Implementing variational dropout causes nan values

I’m trying to implement Variational Dropout to Recurrent Highway Network.
Because my implementation of the RHN is in for loop for timesteps, I need to save the mask for every time-step for future use. In each batch, I’m creating a new mask.

This is my function for creating the mask:

class MaskDropout(nn.Module):
    """Same as Lockdropout, but for a single time-step - using the same mask"""
    def __init__(self, dropout=0.3):
        super(MaskDropout, self).__init__()
        self.mask = None
        self.dropout = dropout

    def reset(self, x):
        """ MUST BE CALLED BEFORE FORWARD! call this function every batch to reset the mask """
        m = x.data.new(x.size()).bernoulli_(1 - self.dropout)
        m = m.div_(1 - self.dropout)
        self.mask = torch.autograd.Variable(m, requires_grad=False)

    def forward(self, x):
        """forward function for dropout implementation (mask is same)"""
        if not self.training or not self.dropout:
            return x
        return self.mask * x

This is an example of feedforward with a mask:

    def forward(self, input, s_t0_l0):
        _st_batch_size = s_t0_l0.size(0)
        _st_hid_dim = s_t0_l0.size(1)

        _timesteps = input.size(0)
        _batch_size = input.size(1)
        _features = input.size(2)

        inputs = list(input.unbind(0))  # splitting inputs into time-steps (list of ts elements of [bs x feats])
        s_t_minus_1 = s_t0_l0

        self.maskdrop.reset(s_t0_l0)                # resetting the variational dropout masks

        for t in range(len(inputs)):
            # s_t_L = output of RHN only
            s_t_L = self.rhncell(inputs[t], s_t_minus_1)  # RHN Cell
            # s_t = output of HSG (after RHN) - This is an extension, you can skip this line..
            s_t = self.hsgcell(s_t_L, s_t_minus_1)  # HSG Cell

            # variational dropout for s_t
            s_t = self.maskdrop(s_t)     

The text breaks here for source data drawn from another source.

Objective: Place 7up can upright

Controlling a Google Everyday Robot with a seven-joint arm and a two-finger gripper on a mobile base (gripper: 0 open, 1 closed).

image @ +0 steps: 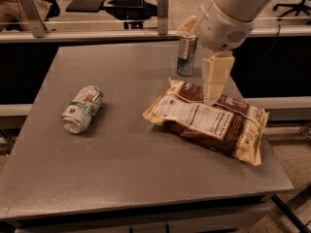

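7up can (82, 108), short white-and-green metal soda can: lying on its side, left part of grey worktop (146, 178). Cream claw (214, 84): above brown snack bag (209, 125), well apart from can; grip state cannot be told. Step, likely: approach; next, cross to can and grasp.

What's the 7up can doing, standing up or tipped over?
Tipped over: the 7up can lies on its side, silver end facing us. The gripper hangs above the snack bag.

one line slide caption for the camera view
Gripper hangs over the snack bag; 7up can lies on its side, apart.
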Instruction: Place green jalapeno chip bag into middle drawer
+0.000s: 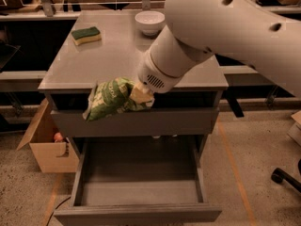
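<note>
My gripper (pixel 140 97) is shut on the green jalapeno chip bag (pixel 110 99), a crinkly green bag with pale lettering. It holds the bag in the air just past the front edge of the cabinet top, in front of the closed upper drawer front. The bag hangs to the left of my wrist. Below it, the middle drawer (pixel 136 186) is pulled out wide open, with a flat grey floor and nothing in it. My large white arm comes in from the upper right and hides the right rear of the cabinet top.
A green-topped yellow sponge (pixel 86 35) lies at the back left of the grey cabinet top (pixel 94 65). A white bowl (pixel 149 21) stands at the back middle. A cardboard box (pixel 44 142) sits on the floor left of the cabinet. A chair wheel (pixel 282 175) shows at the right.
</note>
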`<action>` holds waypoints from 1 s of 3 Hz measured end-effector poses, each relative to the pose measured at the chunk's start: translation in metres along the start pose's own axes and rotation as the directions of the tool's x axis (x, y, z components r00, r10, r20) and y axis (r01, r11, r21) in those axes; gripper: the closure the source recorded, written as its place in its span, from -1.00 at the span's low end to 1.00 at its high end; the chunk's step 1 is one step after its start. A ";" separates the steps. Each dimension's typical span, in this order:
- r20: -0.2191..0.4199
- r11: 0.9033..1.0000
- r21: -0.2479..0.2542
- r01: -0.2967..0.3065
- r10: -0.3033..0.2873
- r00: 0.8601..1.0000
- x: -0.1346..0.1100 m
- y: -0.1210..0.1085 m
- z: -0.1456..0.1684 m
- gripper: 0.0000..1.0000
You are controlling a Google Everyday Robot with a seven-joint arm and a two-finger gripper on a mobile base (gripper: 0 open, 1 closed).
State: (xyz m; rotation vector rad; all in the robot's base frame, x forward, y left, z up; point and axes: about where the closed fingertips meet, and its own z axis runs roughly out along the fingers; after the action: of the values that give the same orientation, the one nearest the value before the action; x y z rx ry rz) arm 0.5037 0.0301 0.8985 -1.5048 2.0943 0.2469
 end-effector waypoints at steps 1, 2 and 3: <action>-0.008 0.999 0.015 -0.046 0.047 0.999 0.023 0.024 0.006 1.00; -0.045 0.994 0.008 -0.109 0.109 0.993 0.050 0.042 0.027 1.00; -0.045 0.994 0.008 -0.109 0.109 0.993 0.050 0.042 0.027 1.00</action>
State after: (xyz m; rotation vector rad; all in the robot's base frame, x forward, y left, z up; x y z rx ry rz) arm 0.4627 0.0163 0.8427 -1.4073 2.2146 0.2489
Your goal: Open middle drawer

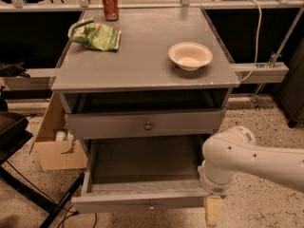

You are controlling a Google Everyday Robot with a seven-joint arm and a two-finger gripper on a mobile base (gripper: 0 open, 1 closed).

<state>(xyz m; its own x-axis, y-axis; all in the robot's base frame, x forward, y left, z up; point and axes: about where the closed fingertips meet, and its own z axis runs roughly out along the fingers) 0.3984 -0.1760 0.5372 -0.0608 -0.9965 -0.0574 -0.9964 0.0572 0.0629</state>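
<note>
The middle drawer (142, 201) is pulled far out of the grey table (142, 65). Its empty grey inside shows, and its flat front with a small round knob (151, 205) is near the bottom edge of the camera view. My gripper (213, 212) hangs from the white arm (237, 158), pointing down just past the right end of that drawer front, beside it rather than on the knob. The taller drawer (145, 124) under the tabletop stands slightly out, with a dark gap above it. The lowest drawer is hidden under the open one.
On the tabletop are a white bowl (190, 56), a green snack bag (97, 34) and a red can (110, 4). A cardboard box (54, 144) stands on the floor at the left, by black chair legs (33, 194). A cable and a rail (259, 72) are at the right.
</note>
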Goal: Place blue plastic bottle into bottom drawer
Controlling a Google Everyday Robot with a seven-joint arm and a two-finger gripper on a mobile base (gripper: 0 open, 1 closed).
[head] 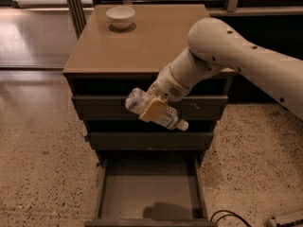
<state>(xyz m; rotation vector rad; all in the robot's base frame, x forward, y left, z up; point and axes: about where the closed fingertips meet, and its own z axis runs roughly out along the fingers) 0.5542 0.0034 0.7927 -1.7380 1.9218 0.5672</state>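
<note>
Speckled floor; bottom drawer (142, 190) stands open. Your gripper (153, 109) clamps the blue plastic bottle (136, 101) mid-body, cap lower right — poised above the drawer, judged ready for lowering.
</note>
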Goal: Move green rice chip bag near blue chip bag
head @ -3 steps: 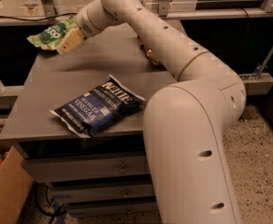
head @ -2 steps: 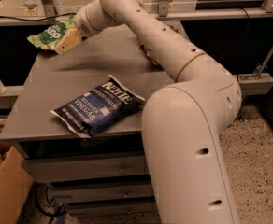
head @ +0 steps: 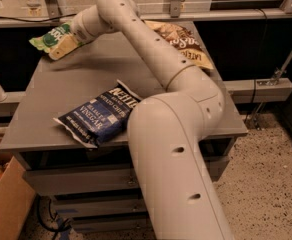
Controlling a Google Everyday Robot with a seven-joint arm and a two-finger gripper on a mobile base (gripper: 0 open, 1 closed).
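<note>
The green rice chip bag (head: 50,37) hangs at the far left corner of the grey table (head: 51,96), lifted off the top. My gripper (head: 62,48) is at that corner and is shut on the bag's right side, with one cream finger (head: 61,49) across it. The blue chip bag (head: 100,116) lies flat near the table's front middle, partly hidden on its right by my arm. The green bag is well apart from the blue one, up and to the left of it.
A brown-and-cream chip bag (head: 182,43) lies at the table's far right, partly behind my arm. My arm (head: 171,149) crosses the table from front right to far left. A cardboard box (head: 6,204) stands on the floor at the left.
The near part of my arm has shifted left, showing more of the brown-and-cream bag. The gripper and the green bag stay at the far left corner. The blue bag has not moved.
</note>
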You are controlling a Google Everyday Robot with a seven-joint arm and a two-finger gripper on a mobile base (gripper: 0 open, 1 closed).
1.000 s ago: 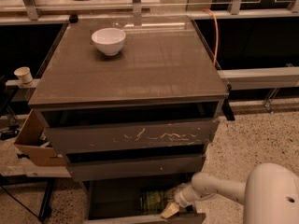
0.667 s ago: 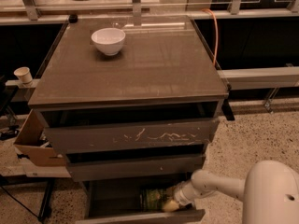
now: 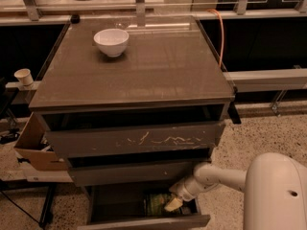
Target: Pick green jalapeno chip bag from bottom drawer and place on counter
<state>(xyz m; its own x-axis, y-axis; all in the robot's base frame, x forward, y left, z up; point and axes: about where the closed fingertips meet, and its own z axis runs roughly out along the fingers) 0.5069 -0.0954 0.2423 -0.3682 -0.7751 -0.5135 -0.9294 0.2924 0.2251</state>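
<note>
Green jalapeno chip bag (image 3: 157, 203): one item, crinkly green foil, lying on the dark floor of the bottom drawer (image 3: 144, 222), right of centre and close behind the front panel. Bottom drawer: pulled out, interior mostly in shadow, nothing else made out inside. Claw (image 3: 173, 204): down inside the drawer at the bag's right edge, its pale tip touching or overlapping the foil; whether it is spread or pinching the bag cannot be told. Arm (image 3: 216, 176): white, reaching in from the right beneath the middle drawer front (image 3: 129, 172). Scratched drawer front (image 3: 134, 140): above that, shut. Tabletop (image 3: 158, 66): glossy grey-brown, carrying a white bowl (image 3: 111, 41) at the rear left; front and right portions bare. Handling note, as judgement: the step in hand is the grasp. Foil slides and crumples, so the claw should bite onto a fold or the bag's edge and close firmly before any lift. Withdrawal is best begun outward toward the drawer front and only then upward, since the overhanging middle drawer leaves little headroom. Release well clear of the bowl.
</note>
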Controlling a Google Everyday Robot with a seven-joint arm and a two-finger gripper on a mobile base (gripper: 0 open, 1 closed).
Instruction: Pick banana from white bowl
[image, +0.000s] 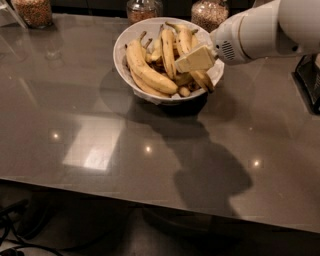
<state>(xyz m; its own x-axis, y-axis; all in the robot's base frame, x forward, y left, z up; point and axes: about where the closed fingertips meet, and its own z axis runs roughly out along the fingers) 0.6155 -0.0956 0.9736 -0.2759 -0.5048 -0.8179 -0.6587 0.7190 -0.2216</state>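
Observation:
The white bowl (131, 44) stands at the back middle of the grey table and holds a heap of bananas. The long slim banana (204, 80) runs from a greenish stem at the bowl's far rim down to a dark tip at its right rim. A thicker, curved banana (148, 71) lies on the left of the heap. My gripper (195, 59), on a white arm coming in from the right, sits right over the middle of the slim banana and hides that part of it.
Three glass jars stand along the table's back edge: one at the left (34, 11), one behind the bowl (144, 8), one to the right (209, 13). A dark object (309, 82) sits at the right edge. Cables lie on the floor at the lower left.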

            s_t_minus_1 = s_t
            outputs += [s_t]

        rhn_outputs = torch.stack(outputs)
        dense_out = self.output_fc(rhn_outputs)
        ...

Now the problem is that with the following line, m = m.div_(1 - self.dropout) , at some point, there are nan values. Without it everything is perfect, but it’s a wrong implementation of dropout in general…

My theory is that multiplying each time the same values by a value greater than 1 will cause gradients explosion, but this has been done in the past (as you can see from implementing variational dropout for LSTM networks…)
What am I missing here?

Thank you!

The problem was that I was implementing dropout on a linear function which is after the activation function.
According to the paper on Variational Dropout I’ve mentioned before, one should implement the dropout mask before the non-linear activation (sigmoid / tanh in my case…)